- Born: November 16, 1999 (age 26) Charlottetown, PEI, Canada
- Height: 165 cm (5 ft 5 in)
- Position: Goaltender
- NCAA team: New Hampshire Wildcats
- Playing career: 2017–present

= Ava Boutilier =

Canadian ice hockey player (born 1999)

Ava Boutilier (born November 16, 1999) is a Canadian ice hockey goaltender, currently playing for the New Hampshire Wildcats in the NCAA.

== Career ==
Boutilier originally began playing hockey as a defender in the Charlottetown Minor Hockey Association, but quickly got asked to switch to goaltender after her team's goalie got injured. At the bantam AAA level, she played on the Charlottetown Abbies boys' team, winning a provincial title in 2014 and being named Hockey PEI Female Player of the Year in 2014. In 2015, she was named one of the top-six Canadian goalies under the age of 18.

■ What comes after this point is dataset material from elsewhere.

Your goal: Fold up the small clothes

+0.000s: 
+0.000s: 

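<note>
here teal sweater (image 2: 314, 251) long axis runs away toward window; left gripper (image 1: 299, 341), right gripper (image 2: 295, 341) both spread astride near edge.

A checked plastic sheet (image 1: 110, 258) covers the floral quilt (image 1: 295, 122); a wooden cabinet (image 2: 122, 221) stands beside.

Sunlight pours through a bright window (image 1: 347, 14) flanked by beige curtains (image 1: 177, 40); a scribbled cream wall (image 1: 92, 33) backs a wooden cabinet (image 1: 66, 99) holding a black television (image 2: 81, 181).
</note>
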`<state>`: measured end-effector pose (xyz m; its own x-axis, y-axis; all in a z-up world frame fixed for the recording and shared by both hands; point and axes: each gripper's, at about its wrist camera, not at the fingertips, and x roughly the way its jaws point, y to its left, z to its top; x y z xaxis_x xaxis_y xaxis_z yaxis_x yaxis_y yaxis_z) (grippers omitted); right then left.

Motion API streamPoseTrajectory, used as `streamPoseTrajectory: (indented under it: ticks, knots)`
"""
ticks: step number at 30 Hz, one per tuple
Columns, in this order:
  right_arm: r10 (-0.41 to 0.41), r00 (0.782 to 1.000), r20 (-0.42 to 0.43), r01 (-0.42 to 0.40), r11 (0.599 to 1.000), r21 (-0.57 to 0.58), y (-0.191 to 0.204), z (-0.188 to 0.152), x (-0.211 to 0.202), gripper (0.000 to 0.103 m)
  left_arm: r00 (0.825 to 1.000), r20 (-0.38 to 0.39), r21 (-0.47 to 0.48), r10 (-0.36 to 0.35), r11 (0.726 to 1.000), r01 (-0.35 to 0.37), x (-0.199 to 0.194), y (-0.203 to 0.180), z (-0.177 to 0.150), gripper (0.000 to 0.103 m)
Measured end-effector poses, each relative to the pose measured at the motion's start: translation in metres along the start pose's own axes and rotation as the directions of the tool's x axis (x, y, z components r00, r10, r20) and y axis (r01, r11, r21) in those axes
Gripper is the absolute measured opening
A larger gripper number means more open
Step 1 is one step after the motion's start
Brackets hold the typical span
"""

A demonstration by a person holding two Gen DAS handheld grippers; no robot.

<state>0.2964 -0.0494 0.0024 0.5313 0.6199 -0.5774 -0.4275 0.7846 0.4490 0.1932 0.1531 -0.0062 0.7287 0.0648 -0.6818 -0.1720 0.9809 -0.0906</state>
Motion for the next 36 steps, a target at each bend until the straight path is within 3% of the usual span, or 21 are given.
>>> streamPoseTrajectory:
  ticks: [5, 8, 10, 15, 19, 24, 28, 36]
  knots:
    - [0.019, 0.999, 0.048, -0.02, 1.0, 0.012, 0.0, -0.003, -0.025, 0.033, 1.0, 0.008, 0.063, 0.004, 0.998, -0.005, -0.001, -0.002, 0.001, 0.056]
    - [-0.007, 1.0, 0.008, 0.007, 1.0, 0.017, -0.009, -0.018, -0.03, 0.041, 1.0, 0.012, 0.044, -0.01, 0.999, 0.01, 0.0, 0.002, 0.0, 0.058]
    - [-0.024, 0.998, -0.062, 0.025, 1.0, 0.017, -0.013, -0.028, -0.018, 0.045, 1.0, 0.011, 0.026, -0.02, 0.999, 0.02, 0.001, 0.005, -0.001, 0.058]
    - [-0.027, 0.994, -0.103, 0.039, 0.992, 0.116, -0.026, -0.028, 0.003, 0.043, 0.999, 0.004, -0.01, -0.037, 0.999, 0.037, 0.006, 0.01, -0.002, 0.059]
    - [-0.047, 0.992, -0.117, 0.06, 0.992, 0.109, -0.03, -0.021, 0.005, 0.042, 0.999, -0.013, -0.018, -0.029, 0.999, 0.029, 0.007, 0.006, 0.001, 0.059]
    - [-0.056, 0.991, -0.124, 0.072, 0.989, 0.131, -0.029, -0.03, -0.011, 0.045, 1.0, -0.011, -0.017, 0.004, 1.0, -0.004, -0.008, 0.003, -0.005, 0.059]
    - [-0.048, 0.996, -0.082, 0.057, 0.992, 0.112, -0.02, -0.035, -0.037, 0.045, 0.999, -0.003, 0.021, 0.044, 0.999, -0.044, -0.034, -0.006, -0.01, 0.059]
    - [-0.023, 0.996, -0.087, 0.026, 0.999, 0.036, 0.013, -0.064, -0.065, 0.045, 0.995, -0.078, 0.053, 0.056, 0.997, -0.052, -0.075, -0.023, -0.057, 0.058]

In 2017, she moved to the United States to attend the University of New Hampshire, serving as the starting goaltender for the university's women's ice hockey programme. She was forced to miss most of the 2018–19 season after suffering a shoulder injury. She finished the 2019–20 season with the third highest save percentage of all Hockey East goalies, being named Hockey East Defender of the Week four times. She was named Wildcats captain ahead of the 2020–21 season.

== Personal life ==
At the University of New Hampshire, she served as president of the Student-Athlete Advisory Committee in 2020–21, 2021-2022, and 2022-2023. She previously graduated from Colonel Gray High School in Charlottetown. She currently attends Queen's School of Medicine pursuing her MD.